EXERCISE:
Only the lines that hold "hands" should be in the answer, each copied from the data below.

EXTRACTED DATA:
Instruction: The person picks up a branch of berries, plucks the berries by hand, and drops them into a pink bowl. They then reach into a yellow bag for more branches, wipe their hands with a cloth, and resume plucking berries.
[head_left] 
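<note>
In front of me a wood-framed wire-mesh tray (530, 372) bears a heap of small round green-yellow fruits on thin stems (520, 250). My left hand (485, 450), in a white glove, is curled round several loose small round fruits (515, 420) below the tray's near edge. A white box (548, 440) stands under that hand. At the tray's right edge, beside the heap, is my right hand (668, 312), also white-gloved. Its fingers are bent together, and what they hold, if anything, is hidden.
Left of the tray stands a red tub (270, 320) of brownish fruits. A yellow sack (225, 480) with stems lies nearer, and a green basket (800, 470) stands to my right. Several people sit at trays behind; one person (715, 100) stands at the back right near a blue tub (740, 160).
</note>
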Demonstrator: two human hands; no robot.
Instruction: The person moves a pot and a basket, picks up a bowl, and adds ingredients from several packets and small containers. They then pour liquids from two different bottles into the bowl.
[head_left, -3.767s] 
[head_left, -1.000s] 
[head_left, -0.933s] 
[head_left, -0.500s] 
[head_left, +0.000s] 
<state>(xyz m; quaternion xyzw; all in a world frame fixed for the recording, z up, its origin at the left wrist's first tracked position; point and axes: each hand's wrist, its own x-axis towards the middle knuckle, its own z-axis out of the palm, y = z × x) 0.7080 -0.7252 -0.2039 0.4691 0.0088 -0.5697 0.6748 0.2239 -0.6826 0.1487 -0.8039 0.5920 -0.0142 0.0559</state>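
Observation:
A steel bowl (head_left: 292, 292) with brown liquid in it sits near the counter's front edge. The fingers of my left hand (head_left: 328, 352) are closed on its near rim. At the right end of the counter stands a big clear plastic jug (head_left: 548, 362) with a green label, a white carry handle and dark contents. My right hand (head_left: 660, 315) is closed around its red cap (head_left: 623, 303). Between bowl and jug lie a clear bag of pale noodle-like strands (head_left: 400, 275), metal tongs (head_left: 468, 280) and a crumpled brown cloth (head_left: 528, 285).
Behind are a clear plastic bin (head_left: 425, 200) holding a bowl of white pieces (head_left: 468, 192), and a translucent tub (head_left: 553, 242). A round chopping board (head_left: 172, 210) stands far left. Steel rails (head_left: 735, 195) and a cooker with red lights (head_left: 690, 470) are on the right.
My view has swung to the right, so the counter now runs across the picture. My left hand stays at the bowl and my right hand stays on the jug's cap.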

ANSWER BELOW:
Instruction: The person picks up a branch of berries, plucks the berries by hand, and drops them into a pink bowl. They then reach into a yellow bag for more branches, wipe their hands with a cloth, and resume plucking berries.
Demonstrator: two human hands; no robot.

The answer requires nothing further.